Primeiramente, você precisa saber que existe a hipertermia por insolação e por intermação – sendo que ambas ocorrem devido à exposição excessiva ao calor.

Ambas as complicações resultam em aumento da temperatura corporal pelo mau resfriamento do corpo. A temperatura elevada, combinada com fatores como falta de ingestão de líquidos (hidratação) e má circulação do ar podem levar o seu pet a ter várias complicações e até levar ao óbito.

  • Insolação: exposição aos raios solares por tempo prolongado.
  • Intermação: ação do calor em ambientes pouco arejados (dentro do carro, por exemplo), ou quando o animal realiza esforço físico intenso.

Cuidado com os horários de passeio

Passear com o cão é um hábito saudável para você e para ele, mas apesar de prazeroso, durante o verão, deve ser feito com muito mais cuidado.

Como dissemos anteriormente, o cão não transpira como os humanos, mas sim através do ato de arfar, momento em que pingam secreções do focinho e da língua deles promovendo a hidratação das mucosas. Ele pode até parecer estar ofegante, mas é normal.

O melhor horário para os passeios é até as 10h ou das 16h em diante. Ainda assim, evite lugares muito longe e, principalmente, teste a temperatura do chão.

Uma dica útil é usar a sua própria mão. Se estiver muito quente para você, também estará para ele. O perigo do chão quente é queimar as patas e provocar bolhas. Além disso, a hidratação é outro aliado e o ideal é sempre oferecer água fresca ao pet.
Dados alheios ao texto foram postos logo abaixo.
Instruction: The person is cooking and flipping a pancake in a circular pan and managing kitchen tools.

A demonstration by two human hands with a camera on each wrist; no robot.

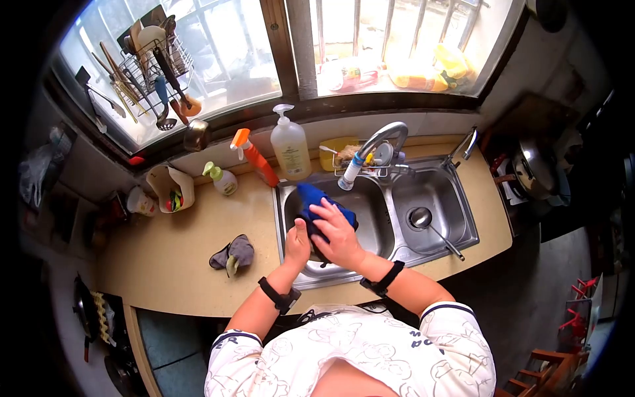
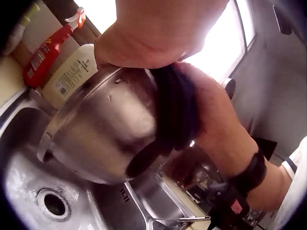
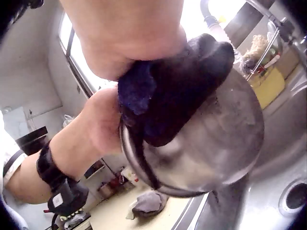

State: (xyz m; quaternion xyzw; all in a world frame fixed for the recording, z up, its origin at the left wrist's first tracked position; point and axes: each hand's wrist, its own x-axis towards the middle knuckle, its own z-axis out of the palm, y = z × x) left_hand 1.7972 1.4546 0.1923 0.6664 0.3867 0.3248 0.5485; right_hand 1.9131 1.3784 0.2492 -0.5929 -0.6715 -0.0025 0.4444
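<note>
A steel bowl (image 2: 110,129) is tilted over the left sink basin, its rim turned toward the left hand. The left hand (image 1: 297,243) grips it at the rim, thumb pointing up in the head view. A dark blue cloth (image 1: 311,194) drapes over the bowl's side. The right hand (image 1: 337,233) holds this cloth against the metal, fingers bent over it. From the right wrist, the cloth (image 3: 177,96) bunches around the bowl's outer wall (image 3: 220,139). In the head view, hands and cloth hide most of the bowl.
A faucet (image 1: 378,142) arches over the double sink (image 1: 397,254). A ladle (image 1: 421,218) lies in the right basin. Behind stand a large pump bottle (image 1: 290,147), a red spray bottle (image 1: 259,162) and a small pump bottle (image 1: 223,181). A grey cloth (image 1: 233,254) lies on the left counter.
</note>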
Atenção aos cães de focinho curto

Quer passear com um cãozinho braquiocefálico durante os meses de calor? Então prefira caminhadas curtas e em horários mais frescos do dia, pois eles também podem passar mal devido ao esforço.

Isso porque os cães de focinho curto – Pug, buldogue, pequinês, shih tzu e lhasa apso não conseguem aspirar o ar como os outros cães. Ou seja, as trocas de ar quente e frio, feitas pelo focinho e boca, são menos eficientes. Assim, diante de calor excessivo, correm maior risco de hipertermia.

Hipertermia em gatos

Seu gatinho está respirando mais rápido que o normal e vomitando? Isso pode ser hipertermia felina.

Todo tutor de gato sabe que eles adoram ficar horas e horas tomando banho de sol. Mas, essa exposição durante os dias de verão pode ser perigosa. Portanto, atenção redobrada!

Por terem pelos e não transpirarem como nós, seres humanos, a forma de controle da temperatura dos gatos é a respiração. No verão, o ar fica mais quente e úmido, prejudicando esse mecanismo de controle de temperatura.

Animais acima do peso e com pelagem densa, como os gatos persas, têm mais probabilidades de sofrerem com a hipertermia.

O que fazer em caso de hipertermia

Caso seu pet apresente sinais como: salivação excessiva e espessa; respiração extremamente ofegante; fraqueza e andar cambaleante; diarréia ou vômito, procure imediatamente um veterinário.

Enquanto isso, procure resfriá-lo com uma toalha molhada (fria) ou deixe-o em ambiente fresco com ventilador ou ar-condicionado. Ofereça água fresca.

Contudo, não coloque seu peludinho em contato direto com água corrente. Isso vai causar a contração dos vasos sanguíneos, dificultando ainda mais a dispersão do calor, podendo causar problemas mais graves em outros órgãos.